Moreover, Rabeea Saleem, points out a number of things to do during the lockdown. The top one of them is ‘being mindful of our emotions and thought patterns’. It is a key to survive in this situation because this situation has taken everyone aback. We all are confined in the boundaries of four walls called home with a 24/7 interaction. This constant interaction and no ‘me-time’ can be enough to blow a person out. Thus, we should be keeping a check of our emotions and emotional needs. One of the other things that Saleem mentions include: “staying socially connected while maintaining a social distance, keeping a perspective, exercising, setting a routine, learning new skills, work on your life-style and self-care and build your resume.” These activities can help a lot in coping with a distressful situation such as this one.
Being distraught in a pandemic is normal. It is understandable to worry but not alright to panic about what the future holds. The lockdown can prove to be a positive experience too. This whole situation has the ability to make us more tolerant, humble and empathetic.

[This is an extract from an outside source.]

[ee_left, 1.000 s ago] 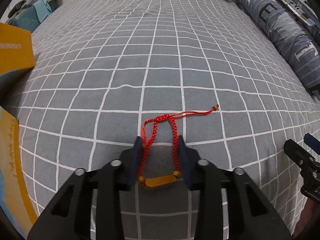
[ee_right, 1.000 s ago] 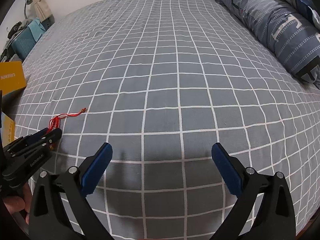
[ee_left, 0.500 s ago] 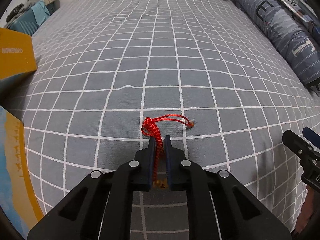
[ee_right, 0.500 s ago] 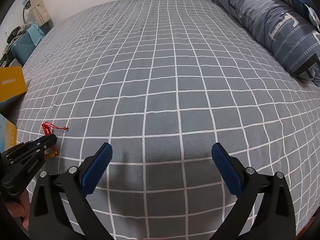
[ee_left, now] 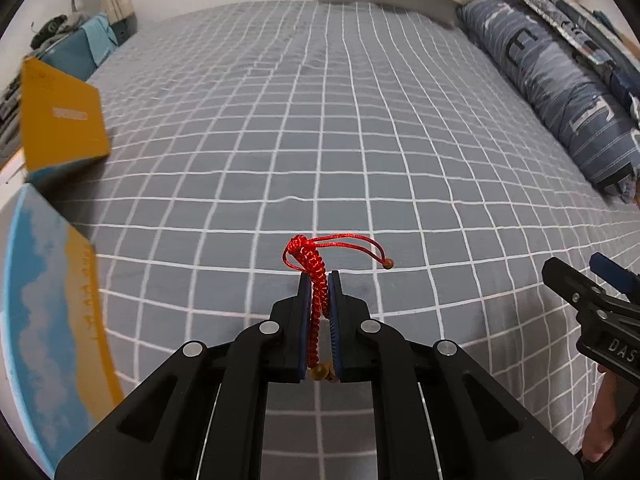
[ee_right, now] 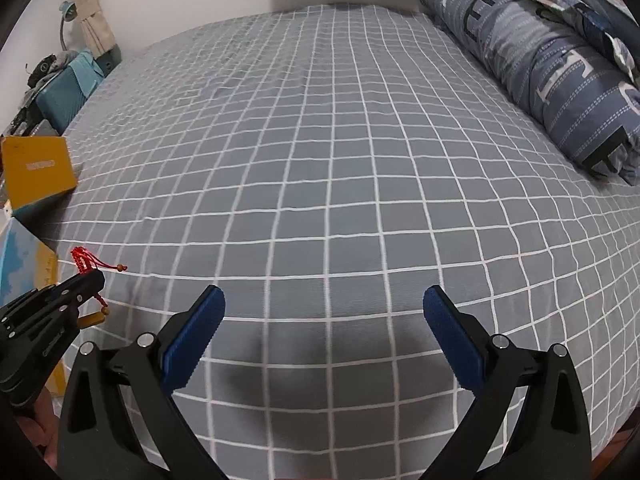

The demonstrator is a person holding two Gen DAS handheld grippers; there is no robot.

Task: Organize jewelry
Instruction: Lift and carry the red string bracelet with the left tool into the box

As the number of cases turned from hundreds to thousands within a few weeks, Pakistani workers are severely disadvantaged due to the most prolific industries ceasing production and sending workers home without pay, without promise of a future, without a source of income. Below are some recommendations that employers can take into account in ensuring better response effort against COVID-19 or any similar situations that may arise in the future:
1) First and foremost, employers must at all costs avoid calling employees to offices and workplaces (unless absolutely necessary) and promote healthier work from home lifestyle and schedules.

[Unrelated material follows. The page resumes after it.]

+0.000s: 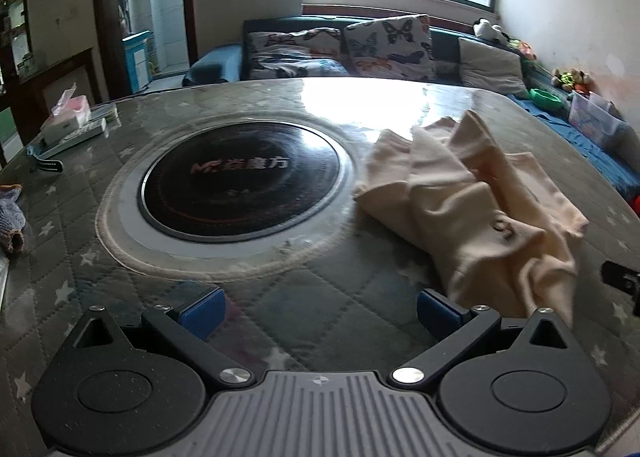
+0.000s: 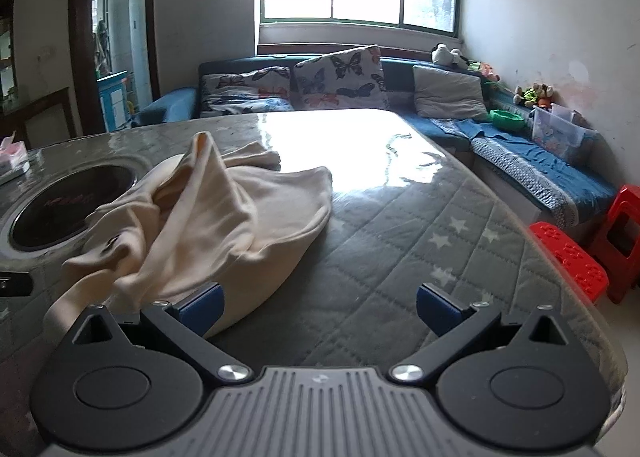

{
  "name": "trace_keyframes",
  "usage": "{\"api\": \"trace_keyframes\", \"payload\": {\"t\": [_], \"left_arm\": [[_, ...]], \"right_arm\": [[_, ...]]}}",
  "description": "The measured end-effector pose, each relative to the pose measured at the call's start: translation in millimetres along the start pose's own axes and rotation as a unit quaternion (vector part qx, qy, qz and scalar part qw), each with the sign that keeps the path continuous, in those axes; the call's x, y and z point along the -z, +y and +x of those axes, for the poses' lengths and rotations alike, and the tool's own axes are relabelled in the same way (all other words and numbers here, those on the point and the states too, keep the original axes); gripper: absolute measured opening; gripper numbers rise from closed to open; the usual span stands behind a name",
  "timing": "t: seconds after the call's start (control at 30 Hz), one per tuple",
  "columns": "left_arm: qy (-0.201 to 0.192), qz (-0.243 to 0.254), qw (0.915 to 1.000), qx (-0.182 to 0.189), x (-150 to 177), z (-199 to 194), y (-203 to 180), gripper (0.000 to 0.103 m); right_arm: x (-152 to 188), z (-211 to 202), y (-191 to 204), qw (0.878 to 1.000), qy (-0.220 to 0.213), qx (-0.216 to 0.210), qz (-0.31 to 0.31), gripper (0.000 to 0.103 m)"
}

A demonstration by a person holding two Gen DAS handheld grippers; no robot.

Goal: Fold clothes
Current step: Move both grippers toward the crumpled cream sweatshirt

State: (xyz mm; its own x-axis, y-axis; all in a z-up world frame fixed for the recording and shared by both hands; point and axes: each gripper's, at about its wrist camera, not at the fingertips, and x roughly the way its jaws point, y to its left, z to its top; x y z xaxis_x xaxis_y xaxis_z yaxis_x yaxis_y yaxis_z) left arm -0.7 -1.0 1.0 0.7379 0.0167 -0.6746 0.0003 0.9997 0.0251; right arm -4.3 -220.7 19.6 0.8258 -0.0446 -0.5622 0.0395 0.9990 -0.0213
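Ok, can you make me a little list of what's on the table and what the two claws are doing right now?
clothing: one cream garment, crumpled in a heap, not folded yet
surface: table with a grey quilted star-print cover
built into table: round black cooktop, garment lying beside it with an edge over its rim
left claw: open, holding nothing, garment to its right
right claw: open, holding nothing, garment to its left, its left finger against the cloth edge
also on table: pink tissue box at the far left
behind table: blue sofa with butterfly cushions
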Motion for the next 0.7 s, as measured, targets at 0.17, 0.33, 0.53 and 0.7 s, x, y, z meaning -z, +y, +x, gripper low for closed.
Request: {"api": "trace_keyframes", "payload": {"t": [0.17, 0.33, 0.53, 0.7], "left_arm": [[-0.002, 0.01, 0.9999, -0.003, -2, -9, -7, 0.103], [0.016, 0.009, 0.9998, 0.011, 0, -14, -10, 0.103], [0.029, 0.018, 0.9993, 0.013, 4, -18, -13, 0.103], [0.033, 0.034, 0.9988, 0.009, 8, -20, -19, 0.103]], "right_arm": [[7, -10, 9, 1.0, -0.013, -0.001, -0.009, 0.103], [8, -13, 7, 1.0, 0.018, -0.024, -0.009, 0.103], [11, -20, 12, 0.999, 0.026, -0.035, -0.016, 0.103], [12, -25, 14, 0.999, 0.03, -0.042, -0.018, 0.103]]}}
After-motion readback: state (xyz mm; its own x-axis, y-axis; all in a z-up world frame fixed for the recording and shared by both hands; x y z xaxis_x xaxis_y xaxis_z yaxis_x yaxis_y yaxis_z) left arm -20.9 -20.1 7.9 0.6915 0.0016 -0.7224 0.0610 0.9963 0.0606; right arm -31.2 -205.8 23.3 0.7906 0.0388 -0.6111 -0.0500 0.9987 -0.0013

2) The Centers for Disease Control and Prevention (CDC) in its Interim Guidance for Businesses and Employers for COVID-19, reported that since most American workers are at a risk of experiencing low or medium exposure to the virus at their place of employment, employers must refine their business response plans as required and prepare varying and flexible schedules to accommodate as many employees as possible. The same should be practiced in Pakistan by employers to manage effective communication and business response in cases of emergencies and unforeseeable circumstances.
3) Employers must be responsible for ensuring a better functioning workplace and avoiding any further spread of the virus due to daily interactions. In practicing activities that encourage social distancing: i) employers must make sure that transmission of the virus is reduced to minimum among its employees, ii) they must maintain and responsibly control healthy business operations of the office and work, iii) a healthy work environment must be promoted especially in these crucial and uncertain times where employees should be motivated to work, collaborate, and cooperate with each other, all at a safe distance.
4) Apart from ordinary and usual work meetings, employers must also partake in activities of educating their employees and making them aware of the current situation. While employees will be aware of the do’s and don’ts during a pandemic, employers must hold regular coffee chat sessions/meetings/workshops for capacity-building, personal growth, increasing motivation, and balancing personal and professional life together.